A Morning Like a Promise
A day like a promise.
Tomorrow, a new day will rise,
and a new year;
children slip their hands into
their mothers’ hands without resistance,
and the shuttle begins its motion
in the poultry yards.
Church bells ring out with joy,
and mosques resound with the call
of a new dawn…
A feast day, and an ordinary one…
yet it is a morning that
resembles a promise.
So the evening soothsayer told
me,
and whispered to me in silence:
Raise your voice with song… songs
are still possible,
and even if one day you break,
you must rise standing,
like the palm trees gazing at the
sky…
No defeat… no fracture… no fear…
no… no dream sprouting in the wilderness…

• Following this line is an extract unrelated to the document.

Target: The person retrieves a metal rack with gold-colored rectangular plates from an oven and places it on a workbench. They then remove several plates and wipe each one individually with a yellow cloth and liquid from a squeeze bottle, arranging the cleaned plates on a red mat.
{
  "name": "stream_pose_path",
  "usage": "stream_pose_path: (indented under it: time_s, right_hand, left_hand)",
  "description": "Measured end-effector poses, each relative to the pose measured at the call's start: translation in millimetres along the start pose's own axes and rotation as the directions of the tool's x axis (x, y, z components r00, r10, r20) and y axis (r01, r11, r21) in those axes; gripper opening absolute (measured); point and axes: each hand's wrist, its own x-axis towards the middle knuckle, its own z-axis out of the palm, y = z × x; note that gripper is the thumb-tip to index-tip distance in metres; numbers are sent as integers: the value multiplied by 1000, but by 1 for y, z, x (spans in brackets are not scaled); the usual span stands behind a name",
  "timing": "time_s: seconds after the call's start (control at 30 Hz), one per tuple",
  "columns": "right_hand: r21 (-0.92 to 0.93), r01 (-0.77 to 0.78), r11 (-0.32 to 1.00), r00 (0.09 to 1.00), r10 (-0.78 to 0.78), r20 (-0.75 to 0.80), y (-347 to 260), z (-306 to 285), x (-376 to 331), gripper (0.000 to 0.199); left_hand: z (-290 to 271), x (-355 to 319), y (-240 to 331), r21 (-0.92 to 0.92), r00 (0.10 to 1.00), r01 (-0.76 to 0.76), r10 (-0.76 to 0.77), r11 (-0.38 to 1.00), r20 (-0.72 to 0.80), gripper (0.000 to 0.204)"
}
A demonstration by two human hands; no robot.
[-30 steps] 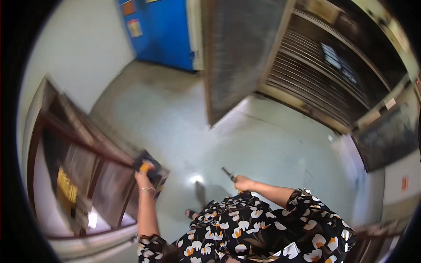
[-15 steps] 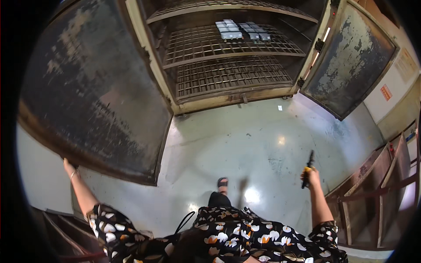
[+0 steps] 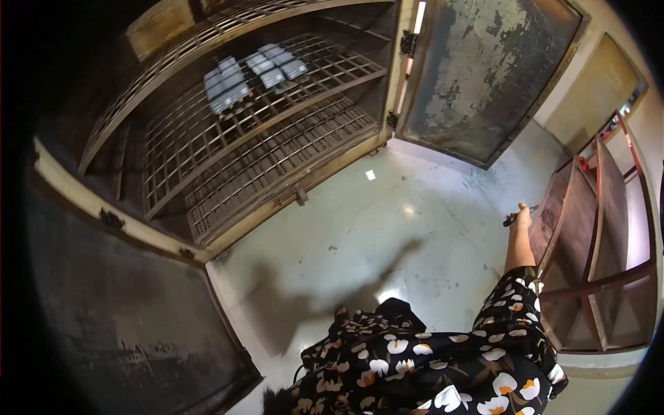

This meaning has enveloped my
life, and still does. Many battles I have fought under this banner, weaving
through it my own legend: no breaking, no defeat.
The dream is planted in the open
land, watered by the Nile;
the soil is black silt, and the
crops are vigorous.
Pitchers of honey, and varieties
of the soul’s delicacies,
we laid them beside what we
planted in the expanse;
and the horizon yielded dreams
and tales
that drifted along the banks of
the soul
and wrapped the heart in a
permitted love…
I, the undersigned, hereby
confess that I am utterly and of my own free will entangled in that tale, that
beautiful predicament that has possessed me for forty years or more, since I
was twenty.
Of forty years of honey I write; of
the windows of our lives that we opened early onto Munir and Abdel Rahim
Mansour, so our visions widened, we touched the dream, and wonder filled us, as
if we were being born from the very first touch…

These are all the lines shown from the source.